Incidents are formal declarations of disruptions to a workspace. With automations, activity in that workspace can be paused when an incident is created and resumed when it is resolved.

  1. Find the Incidents page and click the + button.

  2. Define a test incident, call it something like your-name-pacc-test and click Declare: Alt text

  3. Add a test comment.

  4. Navigate to the Flow Runs page and find a failed flow run. (Notice the AI Error Summaries) Alt text

  5. Click into a failed flow run, click on the three dots, and then click Add to incident Alt text

  6. Change the severity of the incident.

  7. Mark the incident as resolved. ✅ Alt text

  8. Note: Incidents are a more powerful feature when combined with automations:

    Automations can be used for triggering an incident and for selecting actions to take when an incident is triggered. For example, a work pool status change could trigger the declaration of an incident, or a critical level incident could trigger a notification action.

    To automatically take action when an incident is declared, set up a custom trigger that listens for declaration events.

    {
    "match": {
        "prefect.resource.id": "prefect-cloud.incident.*"
    },
    "expect": [
        "prefect-cloud.incident.declared"
    ],
    "posture": "Reactive",
    "threshold": 1,
    "within": 0
    }

5. Advanced Automations: Create a custom trigger and compound actions

In this example, you'll create a custom trigger that results in an action of a toy webhook being called.

  1. Find an block-based event in the event feed and click into the event details.

    Filter by Resource: Alt text

  2. Click on the Raw tab to review the event's JSON values then click on the three dots at the top right and click Automate. Alt text

    You'll see we can describe a custom triggering event using JSON: Alt text

    Note: There are many things we can do to fine tune this custom trigger. For example, we could change the threshold from 1 to 2 if we want this event to occur twice before triggering any action.

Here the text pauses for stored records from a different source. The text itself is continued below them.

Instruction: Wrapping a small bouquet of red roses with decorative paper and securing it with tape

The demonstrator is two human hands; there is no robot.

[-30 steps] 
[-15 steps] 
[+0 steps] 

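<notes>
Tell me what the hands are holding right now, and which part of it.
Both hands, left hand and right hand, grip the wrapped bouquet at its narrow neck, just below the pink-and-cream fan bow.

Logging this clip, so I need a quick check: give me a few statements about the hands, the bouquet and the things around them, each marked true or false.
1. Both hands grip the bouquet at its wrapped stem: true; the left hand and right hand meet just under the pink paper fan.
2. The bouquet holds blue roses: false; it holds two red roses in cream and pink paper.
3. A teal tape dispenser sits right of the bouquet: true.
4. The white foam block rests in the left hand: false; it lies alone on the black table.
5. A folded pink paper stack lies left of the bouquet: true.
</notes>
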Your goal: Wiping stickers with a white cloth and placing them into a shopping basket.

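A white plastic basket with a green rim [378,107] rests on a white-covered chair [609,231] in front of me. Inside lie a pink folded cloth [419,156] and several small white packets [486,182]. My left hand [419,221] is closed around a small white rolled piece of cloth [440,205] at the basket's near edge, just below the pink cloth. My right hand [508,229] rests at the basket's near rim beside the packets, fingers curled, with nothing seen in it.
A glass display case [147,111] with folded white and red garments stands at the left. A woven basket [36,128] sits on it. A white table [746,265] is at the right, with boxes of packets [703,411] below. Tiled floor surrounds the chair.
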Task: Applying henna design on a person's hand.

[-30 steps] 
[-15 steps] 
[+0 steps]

For more information on trigger grammar, check out these docs.

  3. For the action select Call a webhook and define a webhook block.

    1. First get a toy webhook endpoint at Webhook.site
    2. Copy your unique URL
    3. Back in Prefect's UI, select the action Call a webhook
    4. Add + a webhook block, paste in your unique URL from Webhook.site, and click Create. Alt text Alternatively, exit the automation screen, go to the Blocks page, and create the Web Hook block from there. Once created go back to the events feed to re-create the custom trigger.
  4. Add another action to notify yourself about this.

    Your Actions page should look something like: Alt text

  5. Call your Automation something like taylor-pacc-json-block-automation and save.

  6. Run your flow that loads the block, something like:

    from prefect import flow, task
    from prefect.blocks.system import JSON
    
    @task
    def load_block():
        jb = JSON.load("taylor-pacc-json-block")
        my_dict = jb.value
    
        print(my_dict)
    
    @flow(log_prints=True)
    def load_block_flow():
        load_block()
    
    if __name__ == "__main__":
        load_block_flow()
  7. Verify that you got a notification email and verify that the webhook was called.